Make the RMSPropOptimizer docstring more explicit about sparse vs. dense

PiperOrigin-RevId: 165335237
diff --git a/tensorflow/python/training/rmsprop.py b/tensorflow/python/training/rmsprop.py
index eb814a7..d046456 100644
--- a/tensorflow/python/training/rmsprop.py
+++ b/tensorflow/python/training/rmsprop.py
@@ -63,9 +63,17 @@
                name="RMSProp"):
     """Construct a new RMSProp optimizer.
 
-    Note that in dense implement of this algorithm, m_t and v_t will
-    update even if g is zero, but in sparse implement, m_t and v_t
-    will not update in iterations g is zero.
+    Note that in the dense implementation of this algorithm, variables and their
+    corresponding accumulators (momentum, gradient moving average, square
+    gradient moving average) will be updated even if the gradient is zero
+    (i.e. accumulators will decay, momentum will be applied). The sparse
+    implementation (used when the gradient is an `IndexedSlices` object,
+    typically because of `tf.gather` or an embedding lookup in the forward pass)

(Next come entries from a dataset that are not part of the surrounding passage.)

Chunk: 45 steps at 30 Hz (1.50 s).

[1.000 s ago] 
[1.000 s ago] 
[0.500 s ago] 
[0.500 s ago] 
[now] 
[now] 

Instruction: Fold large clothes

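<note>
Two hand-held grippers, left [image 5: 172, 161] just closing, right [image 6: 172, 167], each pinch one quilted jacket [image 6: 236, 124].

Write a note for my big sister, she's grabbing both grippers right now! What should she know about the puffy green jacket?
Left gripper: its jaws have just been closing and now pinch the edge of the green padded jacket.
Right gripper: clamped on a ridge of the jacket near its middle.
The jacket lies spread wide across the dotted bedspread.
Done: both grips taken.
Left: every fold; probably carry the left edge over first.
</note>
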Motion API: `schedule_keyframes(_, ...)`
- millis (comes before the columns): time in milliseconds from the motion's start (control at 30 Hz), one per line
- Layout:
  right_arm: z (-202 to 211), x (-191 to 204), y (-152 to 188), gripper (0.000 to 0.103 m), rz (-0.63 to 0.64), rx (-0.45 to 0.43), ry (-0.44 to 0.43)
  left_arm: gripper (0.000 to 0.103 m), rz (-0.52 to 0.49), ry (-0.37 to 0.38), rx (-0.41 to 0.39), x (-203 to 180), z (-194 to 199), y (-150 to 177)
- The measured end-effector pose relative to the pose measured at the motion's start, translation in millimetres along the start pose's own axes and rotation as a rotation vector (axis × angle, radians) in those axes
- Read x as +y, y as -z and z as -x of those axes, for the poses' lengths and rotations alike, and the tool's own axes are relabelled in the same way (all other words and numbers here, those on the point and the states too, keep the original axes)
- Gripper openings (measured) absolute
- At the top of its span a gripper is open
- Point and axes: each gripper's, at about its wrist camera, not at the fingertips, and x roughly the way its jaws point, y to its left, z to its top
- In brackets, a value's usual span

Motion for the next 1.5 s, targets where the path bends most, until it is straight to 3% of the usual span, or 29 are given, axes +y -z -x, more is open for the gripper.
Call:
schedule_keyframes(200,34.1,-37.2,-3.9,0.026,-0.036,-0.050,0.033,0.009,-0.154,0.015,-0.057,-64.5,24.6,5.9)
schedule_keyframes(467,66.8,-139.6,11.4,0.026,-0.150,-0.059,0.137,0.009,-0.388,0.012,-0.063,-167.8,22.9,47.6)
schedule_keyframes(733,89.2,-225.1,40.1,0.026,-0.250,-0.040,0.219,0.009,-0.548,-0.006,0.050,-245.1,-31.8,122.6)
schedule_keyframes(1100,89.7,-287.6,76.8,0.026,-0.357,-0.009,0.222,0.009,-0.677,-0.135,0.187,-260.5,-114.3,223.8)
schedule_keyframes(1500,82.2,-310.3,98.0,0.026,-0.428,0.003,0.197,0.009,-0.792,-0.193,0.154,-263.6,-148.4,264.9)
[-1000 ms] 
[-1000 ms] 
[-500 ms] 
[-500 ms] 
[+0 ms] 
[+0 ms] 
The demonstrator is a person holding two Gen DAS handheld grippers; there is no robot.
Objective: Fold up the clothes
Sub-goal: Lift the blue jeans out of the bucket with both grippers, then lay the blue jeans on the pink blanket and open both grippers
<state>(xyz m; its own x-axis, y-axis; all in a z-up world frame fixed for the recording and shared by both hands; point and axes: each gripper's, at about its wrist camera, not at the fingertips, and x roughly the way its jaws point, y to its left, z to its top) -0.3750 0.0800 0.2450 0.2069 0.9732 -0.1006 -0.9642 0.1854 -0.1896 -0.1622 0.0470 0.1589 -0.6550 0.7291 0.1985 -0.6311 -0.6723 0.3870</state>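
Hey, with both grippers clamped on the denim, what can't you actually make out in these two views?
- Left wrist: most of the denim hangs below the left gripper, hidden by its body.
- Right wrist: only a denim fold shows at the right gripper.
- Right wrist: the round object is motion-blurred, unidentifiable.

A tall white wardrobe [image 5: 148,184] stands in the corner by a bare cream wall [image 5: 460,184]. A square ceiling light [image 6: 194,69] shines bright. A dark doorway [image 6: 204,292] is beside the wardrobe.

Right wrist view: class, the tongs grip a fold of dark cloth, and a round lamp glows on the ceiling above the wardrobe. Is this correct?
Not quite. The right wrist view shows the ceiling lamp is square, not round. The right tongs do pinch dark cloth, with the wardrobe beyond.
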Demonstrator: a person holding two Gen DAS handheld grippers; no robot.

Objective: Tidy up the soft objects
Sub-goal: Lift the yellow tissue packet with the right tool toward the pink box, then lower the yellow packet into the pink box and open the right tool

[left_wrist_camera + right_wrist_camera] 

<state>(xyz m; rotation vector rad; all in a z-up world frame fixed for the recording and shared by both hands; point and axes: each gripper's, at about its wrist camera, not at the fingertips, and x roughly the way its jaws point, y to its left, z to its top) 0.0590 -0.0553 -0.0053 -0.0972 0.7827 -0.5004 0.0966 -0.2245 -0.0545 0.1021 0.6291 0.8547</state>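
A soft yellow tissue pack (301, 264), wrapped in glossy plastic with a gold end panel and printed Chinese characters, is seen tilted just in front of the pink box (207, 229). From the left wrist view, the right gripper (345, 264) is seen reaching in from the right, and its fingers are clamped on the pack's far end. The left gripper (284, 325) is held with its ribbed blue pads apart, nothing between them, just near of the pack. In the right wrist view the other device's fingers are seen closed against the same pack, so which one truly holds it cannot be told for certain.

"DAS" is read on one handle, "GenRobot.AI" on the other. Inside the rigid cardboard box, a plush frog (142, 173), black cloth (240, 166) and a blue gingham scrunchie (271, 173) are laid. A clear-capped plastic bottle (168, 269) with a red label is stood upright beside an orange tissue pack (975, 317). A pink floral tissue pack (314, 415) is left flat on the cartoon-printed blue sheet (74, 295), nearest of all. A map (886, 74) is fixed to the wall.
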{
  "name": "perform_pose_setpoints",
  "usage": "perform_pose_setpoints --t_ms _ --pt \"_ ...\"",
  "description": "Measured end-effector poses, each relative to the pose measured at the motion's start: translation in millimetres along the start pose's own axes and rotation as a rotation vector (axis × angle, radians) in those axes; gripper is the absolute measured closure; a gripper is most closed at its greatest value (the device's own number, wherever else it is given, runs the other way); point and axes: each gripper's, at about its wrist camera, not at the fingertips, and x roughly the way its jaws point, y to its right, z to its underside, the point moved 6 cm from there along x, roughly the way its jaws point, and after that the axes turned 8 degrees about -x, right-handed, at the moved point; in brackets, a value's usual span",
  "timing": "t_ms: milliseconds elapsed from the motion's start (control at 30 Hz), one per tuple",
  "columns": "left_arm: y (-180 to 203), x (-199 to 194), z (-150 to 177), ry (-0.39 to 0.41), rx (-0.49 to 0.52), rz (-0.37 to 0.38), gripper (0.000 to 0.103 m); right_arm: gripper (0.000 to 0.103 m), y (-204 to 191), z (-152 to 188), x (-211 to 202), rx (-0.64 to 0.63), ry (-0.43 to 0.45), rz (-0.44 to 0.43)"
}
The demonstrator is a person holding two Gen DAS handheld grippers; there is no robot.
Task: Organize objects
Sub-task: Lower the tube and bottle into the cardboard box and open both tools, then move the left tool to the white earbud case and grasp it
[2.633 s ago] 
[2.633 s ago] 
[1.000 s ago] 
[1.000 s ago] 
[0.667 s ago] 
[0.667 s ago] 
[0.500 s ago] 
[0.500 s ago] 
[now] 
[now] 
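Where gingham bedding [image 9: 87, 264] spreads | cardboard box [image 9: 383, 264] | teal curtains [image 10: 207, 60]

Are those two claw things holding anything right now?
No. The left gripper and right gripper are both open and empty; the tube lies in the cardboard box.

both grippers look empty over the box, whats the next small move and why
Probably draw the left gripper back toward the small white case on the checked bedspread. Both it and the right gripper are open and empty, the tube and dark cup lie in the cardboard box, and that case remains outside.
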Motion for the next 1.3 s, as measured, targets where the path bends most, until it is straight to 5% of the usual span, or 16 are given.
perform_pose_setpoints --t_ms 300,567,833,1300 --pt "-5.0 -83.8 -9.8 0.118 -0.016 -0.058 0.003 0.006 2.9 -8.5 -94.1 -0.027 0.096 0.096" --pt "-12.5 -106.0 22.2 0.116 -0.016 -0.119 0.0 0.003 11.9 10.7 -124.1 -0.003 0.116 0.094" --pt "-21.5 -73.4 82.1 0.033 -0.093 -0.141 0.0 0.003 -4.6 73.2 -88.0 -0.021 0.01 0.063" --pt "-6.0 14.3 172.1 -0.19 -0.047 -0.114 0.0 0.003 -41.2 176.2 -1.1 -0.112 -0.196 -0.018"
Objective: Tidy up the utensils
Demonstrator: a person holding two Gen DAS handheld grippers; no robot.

+    will not update variable slices or their accumulators unless those slices
+    were used in the forward pass (nor is there an "eventual" correction to
+    account for these omitted updates). This leads to more efficient updates for
+    large embedding lookup tables (where most of the slices are not accessed in
+    a particular graph execution), but differs from the published algorithm.
 
     Args:
       learning_rate: A Tensor or a floating point value.  The learning rate.